NASA Tests High Gain Antenna to Study Jupiter’s Moon, Europa

The antenna will form an integral part of the Europa Clipper, a probe mission to one of Jupiter’s moons

A decade ago, mankind shifting base to another planet was a far-fetched, and almost delusional idea. However as Earth’s natural resources are rapidly on the wane, and the planet set on its course to an ultimate demise, scientists and astronomers are at least trying to discern if any other planets or natural satellites, are capable of supporting life, a research which could also shed a light on any other existing lifeforms in the universe. One of Jupiter’s four Galilean moons, Europa, has long been touted to have conditions which could be favorable for sustaining life. NASA have plans to send a probe to the moon after 2022, and they have successfully tested an important equipment, which will play a crucial part in the mission, a High Gain Antenna (HGA).

The HGA will act as the core of the communication process between the unmanned probe and mission control, down on Earth’s surface. Europa lies at a distance of 460 million miles from Earth. A strong communications interface will be required to instruct the device, and derive data from it, at such a vast distance. The experimental setup was tested in NASA’s Experimental Test Range (ETR) at the Langley Research Center in Hampton, Virginia. The 10 feet long home satellite dish resembling antenna, will have a major role to play in the Europa mission, with the probe estimated to reach the planet at least seven years after lift-off, and the mission is scheduled to be operational for a further three years.

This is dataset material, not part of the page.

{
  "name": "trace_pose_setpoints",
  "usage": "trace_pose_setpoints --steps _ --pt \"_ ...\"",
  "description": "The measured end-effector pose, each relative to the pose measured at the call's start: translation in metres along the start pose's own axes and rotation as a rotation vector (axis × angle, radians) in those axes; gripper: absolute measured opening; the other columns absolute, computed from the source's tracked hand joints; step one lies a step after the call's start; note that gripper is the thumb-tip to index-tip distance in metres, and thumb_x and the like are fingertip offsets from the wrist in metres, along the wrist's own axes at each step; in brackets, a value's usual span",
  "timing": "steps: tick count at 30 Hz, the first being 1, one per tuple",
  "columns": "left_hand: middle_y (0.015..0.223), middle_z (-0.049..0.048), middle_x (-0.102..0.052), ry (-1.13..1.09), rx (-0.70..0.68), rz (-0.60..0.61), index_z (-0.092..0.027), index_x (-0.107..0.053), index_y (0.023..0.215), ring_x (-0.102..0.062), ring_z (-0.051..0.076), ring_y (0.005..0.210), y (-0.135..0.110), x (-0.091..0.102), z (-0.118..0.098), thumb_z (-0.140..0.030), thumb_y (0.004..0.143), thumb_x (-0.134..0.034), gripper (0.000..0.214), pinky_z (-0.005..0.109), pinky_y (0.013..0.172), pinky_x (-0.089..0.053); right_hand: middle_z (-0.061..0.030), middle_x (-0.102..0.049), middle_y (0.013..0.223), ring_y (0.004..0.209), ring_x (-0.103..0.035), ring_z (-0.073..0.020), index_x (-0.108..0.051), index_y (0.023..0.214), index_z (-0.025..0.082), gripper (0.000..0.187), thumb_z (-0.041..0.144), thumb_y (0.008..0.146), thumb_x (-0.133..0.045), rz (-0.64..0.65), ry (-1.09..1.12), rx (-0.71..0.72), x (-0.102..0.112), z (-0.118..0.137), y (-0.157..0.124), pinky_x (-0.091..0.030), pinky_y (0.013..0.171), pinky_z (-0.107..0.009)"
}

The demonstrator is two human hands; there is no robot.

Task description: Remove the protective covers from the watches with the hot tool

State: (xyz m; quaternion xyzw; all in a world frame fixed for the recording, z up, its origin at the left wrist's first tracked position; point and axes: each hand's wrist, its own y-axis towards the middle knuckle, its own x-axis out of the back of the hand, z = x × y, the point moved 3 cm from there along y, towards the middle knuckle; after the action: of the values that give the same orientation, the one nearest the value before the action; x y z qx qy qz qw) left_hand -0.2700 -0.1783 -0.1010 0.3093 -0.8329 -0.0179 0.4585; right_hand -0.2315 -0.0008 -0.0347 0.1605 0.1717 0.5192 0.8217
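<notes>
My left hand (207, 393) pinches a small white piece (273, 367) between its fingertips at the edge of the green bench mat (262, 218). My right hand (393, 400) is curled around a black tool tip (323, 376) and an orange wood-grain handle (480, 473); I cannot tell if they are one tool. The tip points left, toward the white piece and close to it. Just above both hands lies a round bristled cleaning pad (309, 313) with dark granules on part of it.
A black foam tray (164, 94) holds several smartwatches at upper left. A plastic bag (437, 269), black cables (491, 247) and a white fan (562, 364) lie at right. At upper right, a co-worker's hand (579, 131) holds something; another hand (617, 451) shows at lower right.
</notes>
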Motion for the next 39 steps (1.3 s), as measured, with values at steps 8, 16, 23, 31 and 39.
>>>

The probe will not be able to directly orbit Europa, as it would involve massive costs for NASA, so it will orbit Jupiter instead, and will make numerous fly-by missions around the moon, as it tries to gather information. Astronomers believe Europa houses a humongous water body underneath its icy exterior, larger than all of Earth’s water bodies combined. It remains to be seen if the probe can verify the theories.